What NFS file-based locking problems can happen
Now that we know how NFS is unreliable, we can see what can go wrong when you attempt to do file-based locking over NFS. There are two failures, corresponding to the two ways for things to go wrong when a reply is lost:
- if you lose the server's reply to a successful attempt to acquire
the lock, your replay of the operation will report a failure even though
you actually own the lock. The result is effectively a deadlocked
system where the lock will never get released.
(This is one situation where the
lnbased style of locking is better than
mkdirstyle, because the lock file can contain some identifying information so you can check it to make sure that you don't own the lock after all.)
- if you lose the server's reply to your unlocking of the lock and then replay it, you can actually unlock someone else's lock, if they successfully acquired the lock between when the server did your unlock the first time and when you replay your unlock.

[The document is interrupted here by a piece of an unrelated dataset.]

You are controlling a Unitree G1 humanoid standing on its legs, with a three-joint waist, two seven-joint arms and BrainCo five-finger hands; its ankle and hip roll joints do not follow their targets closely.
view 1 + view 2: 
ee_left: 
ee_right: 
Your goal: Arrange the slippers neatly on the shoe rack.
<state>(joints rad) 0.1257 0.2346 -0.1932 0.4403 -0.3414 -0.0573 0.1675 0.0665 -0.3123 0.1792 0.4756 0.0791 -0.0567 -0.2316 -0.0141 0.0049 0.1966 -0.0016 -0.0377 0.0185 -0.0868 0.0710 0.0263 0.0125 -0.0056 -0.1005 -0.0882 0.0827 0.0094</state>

I'm not certain if there's any way around the second problem, apart from counting on the server's request/reply cache (and TCP). It doesn't help to check the data in the lock file before you unlock it, because the fatal replay happens in your machine's kernel before you have a chance to check it again. There's no way for the NFS server to detect that you're unlinking a different version of the file than you think you are, because the NFS unlock and rmdir operations only specify a name with no generation count or the like.
Actually there is a theoretical tricky way to sidestep the second problem: do the locking in a group-writeable directory with the sticky bit on, and make every machine run the program under a different UID. That way the server won't let you remove a lock file (or directory) that you don't own. And you can use the lock file's ownership to see what machine currently owns the lock.